What really is a model? In short, it's an agent's understanding of the surrounding environment. In Markov processes, a model can be represented as probabilities of what will happen if the agent takes action A from state S.

Implementing a model into your reinforcement learning agent yields many benefits. The agent can perform lookahead and perform simulations in its head to try and predict what the best move is, without taking any real-world actions.

Learning a model can also be simpler than learning value functions, especially in environments with a lot of states. Take the game chess. There are 10^50+ possible states in chess, so a value function would take an unreasonable amount of time to compute. By instead learning a model, the agent can learn how the game itself works, and use any planning algorithm such as value/policy iteration to find a strategy. The downside here is that there is more computation involved in selecting an action.

model-based learning

How is a model learned? Well, the idea is the same as learning a reward function. Every time an action is taken, we record which state we ended up in. We then use the ratios as the probability of transitioning to that state.

For simple tasks, having a table of states and actions will work just fine.

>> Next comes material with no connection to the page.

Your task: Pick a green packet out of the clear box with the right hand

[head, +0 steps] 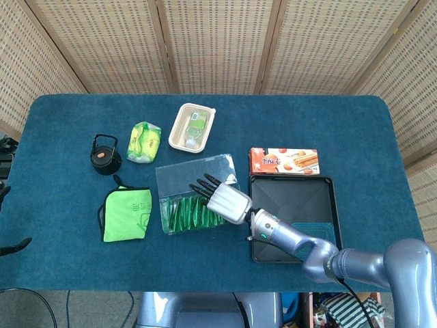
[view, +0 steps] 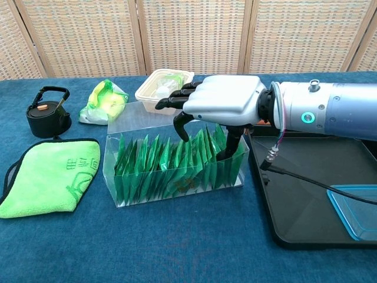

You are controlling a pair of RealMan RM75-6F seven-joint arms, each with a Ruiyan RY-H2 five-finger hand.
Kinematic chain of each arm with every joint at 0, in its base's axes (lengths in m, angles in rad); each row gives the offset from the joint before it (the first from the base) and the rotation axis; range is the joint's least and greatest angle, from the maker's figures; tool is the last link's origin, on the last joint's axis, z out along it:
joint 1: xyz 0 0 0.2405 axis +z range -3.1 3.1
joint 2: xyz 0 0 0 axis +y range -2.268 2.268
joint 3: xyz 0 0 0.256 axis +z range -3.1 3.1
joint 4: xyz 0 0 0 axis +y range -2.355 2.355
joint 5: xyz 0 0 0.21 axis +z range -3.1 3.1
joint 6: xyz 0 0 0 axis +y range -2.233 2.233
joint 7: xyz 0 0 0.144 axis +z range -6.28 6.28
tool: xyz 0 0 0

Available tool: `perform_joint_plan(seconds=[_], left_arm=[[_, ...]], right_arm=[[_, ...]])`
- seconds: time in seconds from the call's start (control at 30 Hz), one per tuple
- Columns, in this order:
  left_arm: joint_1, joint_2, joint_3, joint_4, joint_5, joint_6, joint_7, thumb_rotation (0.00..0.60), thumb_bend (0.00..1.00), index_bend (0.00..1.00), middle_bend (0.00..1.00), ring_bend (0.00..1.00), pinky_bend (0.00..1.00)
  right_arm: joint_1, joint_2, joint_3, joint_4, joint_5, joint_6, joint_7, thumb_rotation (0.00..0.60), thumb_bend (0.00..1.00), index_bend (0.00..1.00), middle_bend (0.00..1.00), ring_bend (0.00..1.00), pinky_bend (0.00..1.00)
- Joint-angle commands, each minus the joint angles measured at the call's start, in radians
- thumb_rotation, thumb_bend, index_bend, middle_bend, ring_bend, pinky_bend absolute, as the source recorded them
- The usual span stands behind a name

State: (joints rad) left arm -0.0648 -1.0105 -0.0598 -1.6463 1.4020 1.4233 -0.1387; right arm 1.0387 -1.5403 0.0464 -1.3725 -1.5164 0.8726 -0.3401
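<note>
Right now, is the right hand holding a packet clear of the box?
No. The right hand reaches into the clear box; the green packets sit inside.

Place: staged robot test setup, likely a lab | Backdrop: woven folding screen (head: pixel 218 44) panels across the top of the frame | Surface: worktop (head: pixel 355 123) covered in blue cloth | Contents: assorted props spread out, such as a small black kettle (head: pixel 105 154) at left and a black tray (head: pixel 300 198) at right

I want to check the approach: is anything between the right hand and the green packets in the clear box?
Nothing visible blocks it. The clear box is open on top, and the right hand hangs directly over the green packets, its fingers reaching down among them.
</note>
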Motion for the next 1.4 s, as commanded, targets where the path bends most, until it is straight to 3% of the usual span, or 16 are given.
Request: perform_joint_plan(seconds=[0.03, 0.3, 0.53, 0.87, 1.4], left_arm=[[0.000, 0.000, 0.000, 0.000, 0.000, 0.000, 0.001, 0.600, 0.13, 0.00, 0.00, 0.00, 0.00], [-0.001, 0.000, 0.000, 0.001, -0.002, -0.002, 0.000, 0.600, 0.13, 0.00, 0.00, 0.00, 0.00], [-0.002, 0.000, 0.001, 0.003, -0.004, -0.006, -0.004, 0.600, 0.13, 0.00, 0.00, 0.00, 0.00], [-0.004, -0.001, 0.002, 0.001, -0.002, -0.008, -0.002, 0.600, 0.13, 0.00, 0.00, 0.00, 0.00], [-0.003, 0.001, 0.002, 0.004, -0.002, -0.008, -0.010, 0.600, 0.13, 0.00, 0.00, 0.00, 0.00]], right_arm=[[-0.001, -0.011, 0.006, 0.008, 0.002, -0.003, 0.000, 0.600, 0.31, 0.43, 0.09, 0.00, 0.14], [-0.004, -0.055, 0.026, 0.041, 0.021, -0.014, -0.004, 0.600, 0.37, 0.45, 0.10, 0.00, 0.15], [-0.012, -0.070, 0.026, 0.061, 0.019, -0.017, 0.000, 0.600, 0.51, 0.47, 0.10, 0.00, 0.15], [-0.021, -0.079, 0.025, 0.077, 0.006, -0.012, 0.015, 0.600, 0.58, 0.52, 0.11, 0.00, 0.16], [-0.030, -0.111, 0.038, 0.103, 0.000, 0.001, 0.029, 0.600, 0.60, 0.62, 0.11, 0.00, 0.17]])
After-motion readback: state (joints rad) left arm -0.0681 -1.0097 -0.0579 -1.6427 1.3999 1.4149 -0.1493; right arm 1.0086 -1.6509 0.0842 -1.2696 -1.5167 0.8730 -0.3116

However, for larger state spaces, a function approximator can be used instead, with the same techniques discussed earlier.

Combining model and model-free methods

So, model-free learning learns a policy directly from real-world interactions. In comparison, model-based learning learns a model of how the environment works, and comes up with a strategy based on simulated interactions.

There's actually a third option: Dyna is an idea that combines the best of both worlds. We still learn a model, but create the policy using both real and simulated data.

Dyna: learn policy from real and simulated interactions

A basic Dyna update would proceed as follows

  • Take an action in the real environment based on the current policy
  • Update value function Q(s,a) from the real experience using SARSA
  • Update the model's transition probabilities from the real experience
  • Update Q(s,a) from simulated experience n times
  • Repeat

Why does this work? By keeping a model, we can make more efficient use of the data collected. If taking an action in the real environment is costly, Dyna allows us to make use of that data more than once.

Search methods

There's another way we can utilize models to find a policy. Since we can simulate what will happen in the future, we can use forward search to look ahead and determine what action is best.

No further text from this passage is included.